Un pied-à-terre au Port de Montréal

D’ailleurs, M. Marcantonio a révélé que Tag a installé des sites au port de Montréal, appelés des « gravitons ». Ils permettent à l’entreprise de réagir plus rapidement lorsqu’un vol est déclaré et que le véhicule est détecté au port.

« Nous sommes en mesure de retrouver des véhicules grâce à notre collaboration avec le Bureau d’assurance du Canada (BAC), dont les équipes utilisent des outils dédiés à Tag », explique M. Marcantonio.

L’entreprise y a récemment retrouvé un véhicule de marque Mercedes-Benz évalué à 125 000 $. Si le BAC n’est pas l’entité qui est en mesure de déterminer quel conteneur doit être ouvert, les techniciens utilisent des « baguettes magiques », qui détectent les récepteurs placés par Tag lorsque ceux-ci sont activés pour retrouver le véhicule.

C’est alors Tag qui indique au Bureau d'assurance du Canada, division enquête, quel conteneur doit être ouvert. Le BAC obtient à son tour un mandat pour procéder à l’ouverture.
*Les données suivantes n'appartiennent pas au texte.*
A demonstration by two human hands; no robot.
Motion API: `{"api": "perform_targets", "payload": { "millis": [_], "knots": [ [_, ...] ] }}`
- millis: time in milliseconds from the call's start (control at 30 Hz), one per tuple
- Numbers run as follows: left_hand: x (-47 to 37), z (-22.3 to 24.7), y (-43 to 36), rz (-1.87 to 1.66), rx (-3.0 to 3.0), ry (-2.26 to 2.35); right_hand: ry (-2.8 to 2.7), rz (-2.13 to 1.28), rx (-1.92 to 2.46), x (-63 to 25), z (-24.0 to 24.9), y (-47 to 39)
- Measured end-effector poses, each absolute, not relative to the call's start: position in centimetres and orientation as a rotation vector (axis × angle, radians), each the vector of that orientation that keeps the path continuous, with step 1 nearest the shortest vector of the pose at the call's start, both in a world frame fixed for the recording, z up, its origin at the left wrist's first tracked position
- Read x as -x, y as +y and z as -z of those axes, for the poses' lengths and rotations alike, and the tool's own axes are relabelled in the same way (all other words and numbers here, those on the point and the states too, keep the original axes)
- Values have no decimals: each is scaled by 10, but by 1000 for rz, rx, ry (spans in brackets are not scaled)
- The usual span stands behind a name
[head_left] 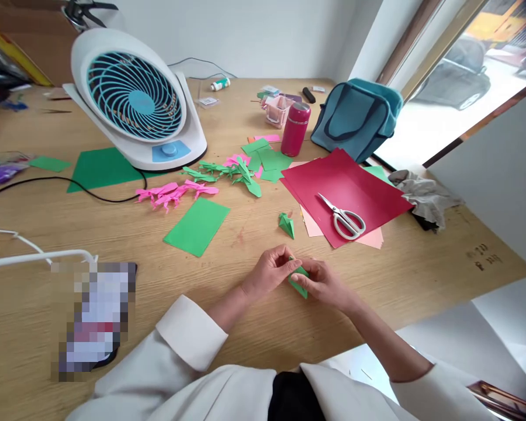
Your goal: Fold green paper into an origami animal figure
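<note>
A small folded piece of green paper point(300, 284) is pinched between both my hands, low over the wooden table. My left hand point(272, 270) grips its upper left side with thumb and fingers. On its right side my right hand point(322, 282) holds it with the thumb in front; part of the paper is hidden by the fingers. Just beyond my hands lies another folded green paper piece point(286, 225). A flat green paper sheet point(197, 227) rests to the left. Folded pink paper figures point(175, 194) and green ones point(241, 175) lie grouped farther back.
White-handled scissors point(348, 224) lie on red sheets point(377, 190) at right. Behind stand a red flask point(296, 130), a pink basket point(277, 111) and a blue bag point(355, 120). A fan point(135, 99) stands back left, its black cord point(92, 193) crossing the table. A phone point(99, 316) lies left.
</note>
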State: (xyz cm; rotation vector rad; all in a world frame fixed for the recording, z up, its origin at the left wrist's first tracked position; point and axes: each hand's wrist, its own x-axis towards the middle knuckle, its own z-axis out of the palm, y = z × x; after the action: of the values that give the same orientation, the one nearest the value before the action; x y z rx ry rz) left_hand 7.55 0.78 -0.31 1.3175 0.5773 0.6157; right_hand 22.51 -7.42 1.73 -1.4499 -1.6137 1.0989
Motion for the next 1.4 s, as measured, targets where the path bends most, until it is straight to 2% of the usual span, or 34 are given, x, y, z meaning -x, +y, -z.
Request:
{"api": "perform_targets", "payload": {
  "millis": [167,400,700,1167,1400],
  "knots": [
    [-74,-9,21,-667,-1345,646,-1586,-1319,1434,-237,-26,-52],
    [-70,-17,40,-806,-1446,835,-1721,-1225,1347,-240,-20,-13],
    [-70,-13,32,-668,-1407,859,-1327,-1120,1388,-231,3,-19],
    [-68,-16,37,-674,-1402,930,-1222,-1303,1363,-239,-10,-20],
    [-71,-15,36,-689,-1334,921,-1186,-1284,1371,-236,-7,-23]
  ]
}}
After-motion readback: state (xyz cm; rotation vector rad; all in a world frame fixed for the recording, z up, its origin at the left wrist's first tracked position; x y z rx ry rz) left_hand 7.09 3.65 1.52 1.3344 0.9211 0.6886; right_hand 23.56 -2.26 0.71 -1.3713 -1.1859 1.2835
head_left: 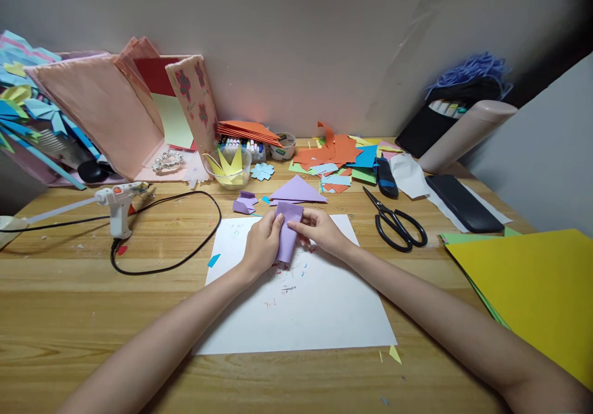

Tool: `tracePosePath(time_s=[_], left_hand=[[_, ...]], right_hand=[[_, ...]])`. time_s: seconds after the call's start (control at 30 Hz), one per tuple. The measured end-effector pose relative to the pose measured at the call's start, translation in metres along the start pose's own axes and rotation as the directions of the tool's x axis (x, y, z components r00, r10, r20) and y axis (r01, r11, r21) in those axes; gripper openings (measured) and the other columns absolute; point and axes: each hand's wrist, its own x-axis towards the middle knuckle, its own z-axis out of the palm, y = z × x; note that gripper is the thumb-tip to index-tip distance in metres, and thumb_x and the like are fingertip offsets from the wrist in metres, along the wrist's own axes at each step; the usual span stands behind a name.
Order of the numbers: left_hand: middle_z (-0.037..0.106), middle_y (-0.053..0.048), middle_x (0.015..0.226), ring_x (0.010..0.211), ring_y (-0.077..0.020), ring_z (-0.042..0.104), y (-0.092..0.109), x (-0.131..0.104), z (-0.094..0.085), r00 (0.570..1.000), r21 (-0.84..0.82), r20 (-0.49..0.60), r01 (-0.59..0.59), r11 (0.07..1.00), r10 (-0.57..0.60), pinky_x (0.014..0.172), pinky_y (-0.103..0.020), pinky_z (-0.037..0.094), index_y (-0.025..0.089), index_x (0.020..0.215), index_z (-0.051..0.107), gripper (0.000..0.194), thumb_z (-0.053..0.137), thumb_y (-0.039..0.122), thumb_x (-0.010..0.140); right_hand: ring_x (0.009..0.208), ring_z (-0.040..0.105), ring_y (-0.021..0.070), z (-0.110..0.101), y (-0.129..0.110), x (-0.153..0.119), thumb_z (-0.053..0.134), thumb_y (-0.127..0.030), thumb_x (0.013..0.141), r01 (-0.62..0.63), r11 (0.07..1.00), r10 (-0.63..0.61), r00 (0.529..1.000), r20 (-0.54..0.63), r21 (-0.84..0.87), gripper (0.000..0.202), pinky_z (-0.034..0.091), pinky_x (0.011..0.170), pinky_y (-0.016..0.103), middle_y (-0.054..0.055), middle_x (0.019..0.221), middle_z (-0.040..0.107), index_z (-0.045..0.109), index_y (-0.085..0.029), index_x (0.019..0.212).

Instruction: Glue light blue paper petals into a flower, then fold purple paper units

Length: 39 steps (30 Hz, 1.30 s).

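Observation:
A folded piece of purple paper (288,236) is held upright over a white sheet (296,321) marked with small coloured specks. My left hand (263,240) grips its left side, thumb near the upper edge. On the right side, my right hand (322,230) pinches the same paper with thumb and fingers. Just behind lies a purple folded triangle (299,190), and left of that a small purple cut piece (245,203). Black-handled scissors (395,219) rest open to the right of the white sheet.
A glue gun (120,210) with a looped black cable stands at the left. Behind are a clear bowl (230,168) with yellow paper and orange scraps (333,151). Yellow sheets (532,278) and a black case (463,204) lie right.

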Motion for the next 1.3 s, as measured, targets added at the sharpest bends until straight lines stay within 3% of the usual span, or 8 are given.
tracePosePath(time_s=[0.27, 0.73, 0.97, 1.13, 1.3], left_hand=[[0.055, -0.001, 0.069, 0.065, -0.0154, 0.049, 0.0003, -0.0003, 0.0011, 1.0, 0.039, 0.017, -0.005, 0.999, 0.004, 0.06, -0.025, 0.034, 0.02, 0.076, 0.049, 0.031, 0.031, 0.039, 0.09], [0.056, -0.002, 0.074, 0.069, -0.0166, 0.05, 0.0003, 0.0009, 0.0012, 0.996, 0.041, 0.084, -0.047, 0.998, 0.044, 0.063, -0.026, 0.035, 0.019, 0.078, 0.049, 0.03, 0.03, 0.039, 0.091], [0.058, -0.002, 0.075, 0.07, -0.0165, 0.051, -0.0002, 0.0011, 0.0014, 0.995, 0.029, 0.091, -0.049, 0.998, 0.046, 0.063, -0.026, 0.035, 0.019, 0.081, 0.052, 0.029, 0.031, 0.038, 0.091], [0.056, -0.001, 0.074, 0.069, -0.0157, 0.051, -0.0016, 0.0011, 0.0015, 0.998, -0.008, 0.047, -0.032, 0.999, 0.033, 0.063, -0.025, 0.035, 0.019, 0.078, 0.051, 0.03, 0.031, 0.038, 0.091], [0.056, -0.001, 0.073, 0.069, -0.0153, 0.05, -0.0027, 0.0031, 0.0024, 0.998, -0.051, 0.058, -0.014, 0.999, 0.017, 0.063, -0.025, 0.036, 0.018, 0.078, 0.051, 0.031, 0.032, 0.04, 0.091]], right_hand=[[0.032, 0.043, 0.0062, 0.0029, -0.0005, -0.0016, 0.054, -0.052, 0.077, -0.051, 0.999, 0.051, 0.997, -0.059, 0.002, 0.038, 0.037, 0.031, 0.017, -0.003, 0.046, 0.054, 0.048, -0.017, 0.064], [0.026, 0.04, 0.0077, 0.0024, -0.0006, -0.0011, 0.047, -0.058, 0.079, -0.014, 0.998, 0.022, 0.992, -0.128, 0.063, 0.055, 0.031, 0.027, 0.018, 0.0, 0.034, 0.047, 0.05, -0.015, 0.046], [0.028, 0.037, 0.0058, 0.0013, -0.0009, 0.0001, 0.041, -0.059, 0.081, 0.021, 0.999, -0.016, 0.992, -0.125, 0.042, 0.057, 0.028, 0.028, 0.018, -0.001, 0.037, 0.047, 0.05, -0.014, 0.048], [0.042, 0.048, 0.0071, 0.0, 0.0015, -0.0021, 0.057, -0.054, 0.074, -0.019, 0.999, 0.019, 1.0, 0.019, -0.03, 0.04, 0.035, 0.037, 0.016, -0.002, 0.053, 0.055, 0.055, -0.014, 0.069], [0.037, 0.046, 0.0069, 0.0025, 0.0011, -0.0048, 0.053, -0.056, 0.077, -0.074, 0.99, 0.07, 0.997, -0.037, -0.117, 0.046, 0.037, 0.037, 0.017, -0.002, 0.045, 0.051, 0.049, -0.014, 0.058]])
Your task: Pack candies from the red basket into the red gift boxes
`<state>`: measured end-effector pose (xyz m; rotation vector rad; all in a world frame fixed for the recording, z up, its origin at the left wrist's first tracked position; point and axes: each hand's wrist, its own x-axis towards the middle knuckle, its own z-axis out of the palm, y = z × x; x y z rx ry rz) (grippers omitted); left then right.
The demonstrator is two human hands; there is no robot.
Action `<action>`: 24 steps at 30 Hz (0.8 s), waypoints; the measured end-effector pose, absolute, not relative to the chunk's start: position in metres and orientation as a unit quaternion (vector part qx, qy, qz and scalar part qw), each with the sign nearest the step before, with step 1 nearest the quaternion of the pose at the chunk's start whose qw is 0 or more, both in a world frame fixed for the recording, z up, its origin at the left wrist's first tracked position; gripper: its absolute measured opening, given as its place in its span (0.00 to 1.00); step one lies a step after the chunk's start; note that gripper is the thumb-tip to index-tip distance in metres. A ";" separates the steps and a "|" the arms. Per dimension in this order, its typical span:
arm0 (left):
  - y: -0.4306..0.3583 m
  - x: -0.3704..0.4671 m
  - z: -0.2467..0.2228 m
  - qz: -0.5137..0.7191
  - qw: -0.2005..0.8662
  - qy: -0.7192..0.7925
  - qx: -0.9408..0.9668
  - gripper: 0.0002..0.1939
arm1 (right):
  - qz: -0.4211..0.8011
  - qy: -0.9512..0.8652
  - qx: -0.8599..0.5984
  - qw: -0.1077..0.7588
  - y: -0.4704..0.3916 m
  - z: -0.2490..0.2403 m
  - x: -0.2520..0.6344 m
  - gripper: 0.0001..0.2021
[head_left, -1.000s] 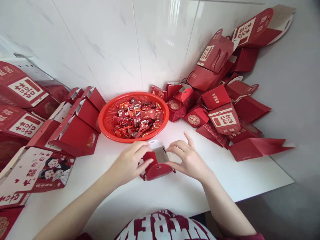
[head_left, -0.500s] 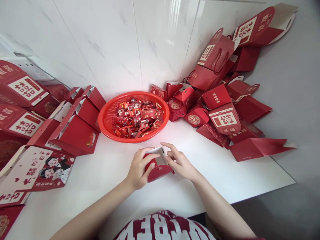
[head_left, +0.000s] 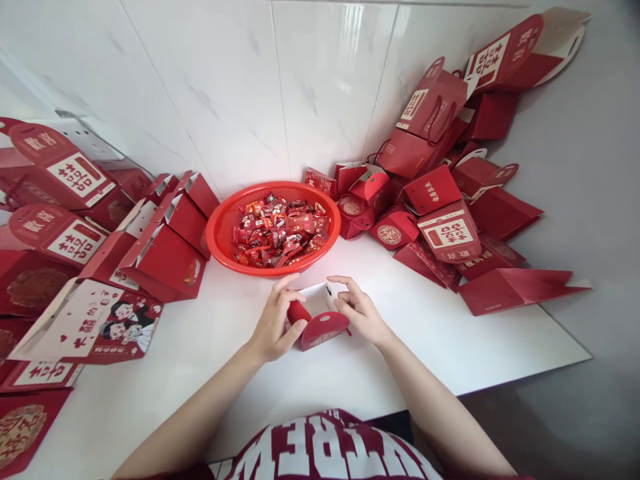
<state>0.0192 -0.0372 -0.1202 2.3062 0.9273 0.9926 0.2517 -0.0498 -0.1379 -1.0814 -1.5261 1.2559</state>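
A small red gift box [head_left: 324, 328] with its top open stands on the white table in front of me, a rounded flap with a hole folded outward on the near side and a white inside showing. My left hand [head_left: 274, 325] grips its left side, thumb at the near corner and fingers at the far corner. At the right side, my right hand [head_left: 359, 310] holds the white-lined wall between thumb and fingers, close to a dark slot. Just behind the box sits a red plastic basket [head_left: 216, 233] of wrapped sweets [head_left: 280, 230].
Several folded red gift boxes [head_left: 450, 230] are heaped at the right against the wall. More red boxes [head_left: 165, 260] stand at the left, among them one with a cartoon couple [head_left: 127, 327]. A white tiled wall [head_left: 240, 87] closes the back of the white table [head_left: 215, 387].
The box's opening looks wider, with more of its white inside showing. My right fingers have closed onto the right wall. The view has shifted slightly left.
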 end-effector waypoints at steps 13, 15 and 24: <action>-0.051 0.000 -0.101 0.463 0.424 0.348 0.696 0.21 | 0.469 -0.671 -0.405 0.408 -0.052 -0.135 0.250 0.18; -0.046 -0.010 -0.103 0.451 0.420 0.311 0.724 0.22 | 0.461 -0.688 -0.394 0.399 -0.053 -0.134 0.250 0.18; -0.035 -0.025 -0.098 0.427 0.386 0.267 0.773 0.22 | 0.394 -0.726 -0.414 0.382 -0.062 -0.130 0.249 0.17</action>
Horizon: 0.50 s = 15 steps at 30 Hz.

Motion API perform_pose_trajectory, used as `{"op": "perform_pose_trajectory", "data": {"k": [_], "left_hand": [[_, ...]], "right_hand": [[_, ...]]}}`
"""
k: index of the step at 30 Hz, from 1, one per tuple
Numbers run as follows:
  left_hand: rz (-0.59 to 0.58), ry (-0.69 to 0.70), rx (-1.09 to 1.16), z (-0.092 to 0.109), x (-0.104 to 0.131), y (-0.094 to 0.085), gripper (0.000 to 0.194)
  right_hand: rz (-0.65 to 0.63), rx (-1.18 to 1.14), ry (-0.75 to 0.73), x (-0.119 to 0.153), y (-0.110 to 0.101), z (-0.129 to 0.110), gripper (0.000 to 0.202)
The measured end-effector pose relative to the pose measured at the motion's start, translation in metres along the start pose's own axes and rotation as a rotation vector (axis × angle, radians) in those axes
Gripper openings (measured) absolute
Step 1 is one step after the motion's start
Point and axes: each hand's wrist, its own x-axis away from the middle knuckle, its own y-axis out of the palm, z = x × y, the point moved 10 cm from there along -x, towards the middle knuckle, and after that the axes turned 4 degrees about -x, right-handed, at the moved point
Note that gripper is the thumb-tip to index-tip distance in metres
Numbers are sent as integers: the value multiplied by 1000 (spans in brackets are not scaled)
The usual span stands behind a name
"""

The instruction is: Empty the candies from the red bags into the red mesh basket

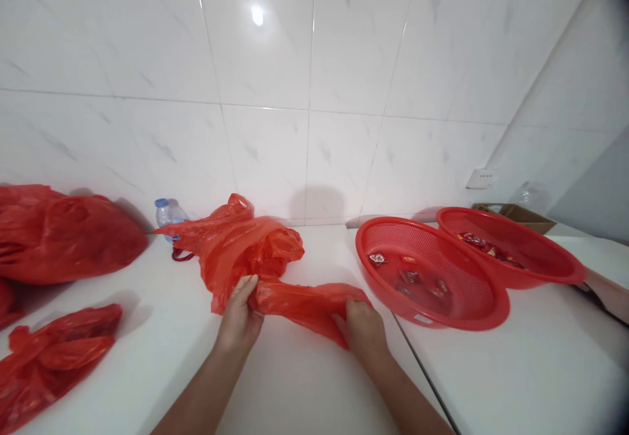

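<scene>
A red plastic bag (302, 301) is stretched sideways between my two hands, just above the white table. My left hand (240, 320) pinches its left end, thumb on top. At its right end my right hand (364, 330) is closed round the plastic. Right behind my left hand lies a crumpled heap of red plastic bags (246, 242); whether the held bag is joined to it I cannot tell. To the right of my right hand stands a red colander (472, 291) with several small wrapped snacks (410, 278) in its bottom.
A second red basin (545, 255) with wrapped snacks and a brown box (528, 217) are at the back right. On the left lie a full red bag (73, 238) and another red bag (59, 356). A bottle (170, 212) stands by the tiled wall.
</scene>
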Motion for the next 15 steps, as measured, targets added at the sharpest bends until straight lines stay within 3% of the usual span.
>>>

Si le conteneur est sur un bateau, les couts pour l'ouvrir peuvent rapidement grimper, dit M. Marcantonio. « Nous devons alors être bien certains que le conteneur que nous ouvrons est le bon ! »

Précision: la version orginale de cet article stipulait qu'il en coutait 100000$ pour ouvrir un conteneur au Port de Montréal. C'est inexact, c'est lorsque le conteneur se retrouve déjà sur un bateau que les couts peuvent grimper.